Hot and spicy pumpkin soup

 

One of the few consolations of winter is being able to eat unlimited amounts of lovely pumpkin. Pumpkin goes really well with Indian food, it has a sweetness which balances perfectly with spices and contrasts beautifully with ingredients like ginger, tamarind and lemon.

My favourite pumpkin soup is less of a recipe than an exercise of throwing everything in, and here is a rough idea of how to make it... adjust the quantities to suit your own personal preferences, once you've made it a few times you'll know what to add less or more of.  
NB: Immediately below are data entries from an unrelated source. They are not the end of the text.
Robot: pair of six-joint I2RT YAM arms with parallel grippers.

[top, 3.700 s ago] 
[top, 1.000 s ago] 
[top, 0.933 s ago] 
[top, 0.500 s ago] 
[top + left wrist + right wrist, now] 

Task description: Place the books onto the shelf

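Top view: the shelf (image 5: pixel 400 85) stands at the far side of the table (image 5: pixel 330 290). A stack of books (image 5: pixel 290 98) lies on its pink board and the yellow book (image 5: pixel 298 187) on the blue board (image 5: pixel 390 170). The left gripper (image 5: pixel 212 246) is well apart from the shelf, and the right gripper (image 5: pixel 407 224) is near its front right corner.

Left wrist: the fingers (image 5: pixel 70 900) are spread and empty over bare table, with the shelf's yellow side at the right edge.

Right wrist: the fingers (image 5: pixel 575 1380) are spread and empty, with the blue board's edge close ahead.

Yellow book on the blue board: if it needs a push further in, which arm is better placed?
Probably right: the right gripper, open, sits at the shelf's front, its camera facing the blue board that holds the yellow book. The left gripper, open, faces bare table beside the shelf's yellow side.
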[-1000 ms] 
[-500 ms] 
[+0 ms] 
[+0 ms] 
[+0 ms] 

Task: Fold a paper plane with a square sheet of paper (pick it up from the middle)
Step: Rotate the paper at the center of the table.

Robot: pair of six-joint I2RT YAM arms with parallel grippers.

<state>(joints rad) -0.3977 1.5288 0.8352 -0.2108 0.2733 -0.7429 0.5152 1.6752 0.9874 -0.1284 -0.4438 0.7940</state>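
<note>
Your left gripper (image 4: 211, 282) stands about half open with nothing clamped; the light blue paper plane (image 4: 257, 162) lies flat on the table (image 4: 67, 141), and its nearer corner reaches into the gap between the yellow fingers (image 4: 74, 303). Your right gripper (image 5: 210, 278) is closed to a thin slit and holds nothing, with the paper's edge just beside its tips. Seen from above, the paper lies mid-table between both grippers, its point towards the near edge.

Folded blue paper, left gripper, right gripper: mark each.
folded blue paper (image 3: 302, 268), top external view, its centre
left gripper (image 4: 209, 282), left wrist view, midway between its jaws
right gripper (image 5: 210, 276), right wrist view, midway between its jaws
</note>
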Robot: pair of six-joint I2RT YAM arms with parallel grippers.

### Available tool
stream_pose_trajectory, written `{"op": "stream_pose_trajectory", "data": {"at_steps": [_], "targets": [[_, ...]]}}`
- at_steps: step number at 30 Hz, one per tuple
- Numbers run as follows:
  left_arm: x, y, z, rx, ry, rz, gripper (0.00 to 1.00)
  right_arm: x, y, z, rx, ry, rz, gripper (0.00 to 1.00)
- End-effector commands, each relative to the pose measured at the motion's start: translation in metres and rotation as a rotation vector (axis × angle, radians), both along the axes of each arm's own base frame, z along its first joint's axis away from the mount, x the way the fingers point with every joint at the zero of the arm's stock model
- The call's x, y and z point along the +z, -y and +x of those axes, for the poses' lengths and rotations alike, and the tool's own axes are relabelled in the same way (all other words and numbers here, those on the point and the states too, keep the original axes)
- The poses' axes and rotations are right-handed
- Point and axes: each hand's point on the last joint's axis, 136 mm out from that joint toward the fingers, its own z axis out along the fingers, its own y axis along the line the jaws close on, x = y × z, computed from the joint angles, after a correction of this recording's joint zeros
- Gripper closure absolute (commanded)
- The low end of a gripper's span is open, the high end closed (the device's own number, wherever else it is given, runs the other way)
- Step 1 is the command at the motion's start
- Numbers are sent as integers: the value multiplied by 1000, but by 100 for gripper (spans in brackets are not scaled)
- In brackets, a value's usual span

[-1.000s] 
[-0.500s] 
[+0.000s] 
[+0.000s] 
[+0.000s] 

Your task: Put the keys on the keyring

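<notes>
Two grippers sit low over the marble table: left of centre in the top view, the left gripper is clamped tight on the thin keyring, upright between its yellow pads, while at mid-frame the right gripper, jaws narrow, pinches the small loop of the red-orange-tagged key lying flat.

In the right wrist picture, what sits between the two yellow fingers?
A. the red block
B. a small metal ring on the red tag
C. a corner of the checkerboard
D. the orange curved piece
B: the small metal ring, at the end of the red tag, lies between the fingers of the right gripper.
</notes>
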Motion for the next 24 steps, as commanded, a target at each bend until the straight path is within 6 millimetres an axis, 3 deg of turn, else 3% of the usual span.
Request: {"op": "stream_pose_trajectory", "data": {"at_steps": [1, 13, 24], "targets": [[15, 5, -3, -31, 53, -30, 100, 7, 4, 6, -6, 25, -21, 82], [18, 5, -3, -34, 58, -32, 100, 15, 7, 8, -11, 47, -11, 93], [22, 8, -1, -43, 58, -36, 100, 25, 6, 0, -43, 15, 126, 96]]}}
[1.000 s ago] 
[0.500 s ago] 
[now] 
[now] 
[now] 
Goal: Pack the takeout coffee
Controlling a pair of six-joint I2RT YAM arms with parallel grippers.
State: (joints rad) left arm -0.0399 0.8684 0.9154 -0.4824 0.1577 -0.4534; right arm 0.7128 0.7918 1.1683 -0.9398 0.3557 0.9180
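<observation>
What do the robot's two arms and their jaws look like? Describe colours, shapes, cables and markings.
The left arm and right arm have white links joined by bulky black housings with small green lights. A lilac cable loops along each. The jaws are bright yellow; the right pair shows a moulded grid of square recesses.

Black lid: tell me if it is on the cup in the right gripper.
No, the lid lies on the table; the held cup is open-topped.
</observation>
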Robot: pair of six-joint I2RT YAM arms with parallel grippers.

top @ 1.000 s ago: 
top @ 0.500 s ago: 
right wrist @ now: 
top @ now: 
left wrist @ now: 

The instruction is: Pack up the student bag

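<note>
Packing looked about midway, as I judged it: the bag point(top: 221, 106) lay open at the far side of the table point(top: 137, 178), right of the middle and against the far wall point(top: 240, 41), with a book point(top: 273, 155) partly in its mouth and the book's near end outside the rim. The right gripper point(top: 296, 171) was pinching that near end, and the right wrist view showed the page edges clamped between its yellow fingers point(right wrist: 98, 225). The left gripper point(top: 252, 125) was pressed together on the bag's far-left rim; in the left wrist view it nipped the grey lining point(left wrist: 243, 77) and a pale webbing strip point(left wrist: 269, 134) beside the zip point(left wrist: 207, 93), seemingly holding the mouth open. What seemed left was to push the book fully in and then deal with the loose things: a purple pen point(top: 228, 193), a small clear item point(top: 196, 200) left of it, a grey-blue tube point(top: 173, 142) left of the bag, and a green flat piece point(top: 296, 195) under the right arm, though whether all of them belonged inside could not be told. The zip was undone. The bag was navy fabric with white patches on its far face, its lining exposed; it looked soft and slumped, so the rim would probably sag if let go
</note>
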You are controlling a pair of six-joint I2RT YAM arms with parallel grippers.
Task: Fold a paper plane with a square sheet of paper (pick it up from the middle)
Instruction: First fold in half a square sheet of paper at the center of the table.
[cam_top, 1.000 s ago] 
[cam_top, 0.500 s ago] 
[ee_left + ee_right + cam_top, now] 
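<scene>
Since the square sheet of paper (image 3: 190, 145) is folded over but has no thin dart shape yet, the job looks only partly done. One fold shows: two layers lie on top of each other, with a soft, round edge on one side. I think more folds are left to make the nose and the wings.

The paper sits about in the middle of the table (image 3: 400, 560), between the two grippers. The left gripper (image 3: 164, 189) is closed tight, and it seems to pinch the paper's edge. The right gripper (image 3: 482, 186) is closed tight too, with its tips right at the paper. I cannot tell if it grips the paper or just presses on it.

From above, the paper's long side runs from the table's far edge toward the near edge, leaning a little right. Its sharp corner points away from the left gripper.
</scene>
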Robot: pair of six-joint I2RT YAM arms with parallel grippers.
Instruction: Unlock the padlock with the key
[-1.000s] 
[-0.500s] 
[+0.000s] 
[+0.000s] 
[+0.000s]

For a family sized pot of soup, you will need:

half a large pumpkin, cleaned and diced: I like butternut pumpkin or squash 

1 tablespoon of coconut oil 

3-4 spring onions, finely chopped

1 tablespoon of ginger, finely grated

2 green chillies, finely chopped

1 teaspoon of cumin seeds

half a teaspoon of turmeric

a few cups of water or stock

1-2 teaspoons of tamarind paste (or the juice of a lemon)

half a tin of coconut milk (or more, to taste) (I use Ayam brand) 

salt and pepper (around a teaspoon of salt is good but add according to taste, especially if you use salty stock)

To make the soup, heat the oil in a large soup pot and stir fry the cumin seeds for a minute, then add the ginger, spring onions and chillies and fry a bit longer till lightly browned.  Add the pumpkin, sprinkle over the turmeric, add the stock, turn down the heat and cover the pot.  Cook until the pumpkin is mushy (around half an hour is plenty) and then blend the soup with a stick blender.  Add the tamarind, salt and pepper and a bit of coconut milk, stir, taste and serve with crusty bread or roti.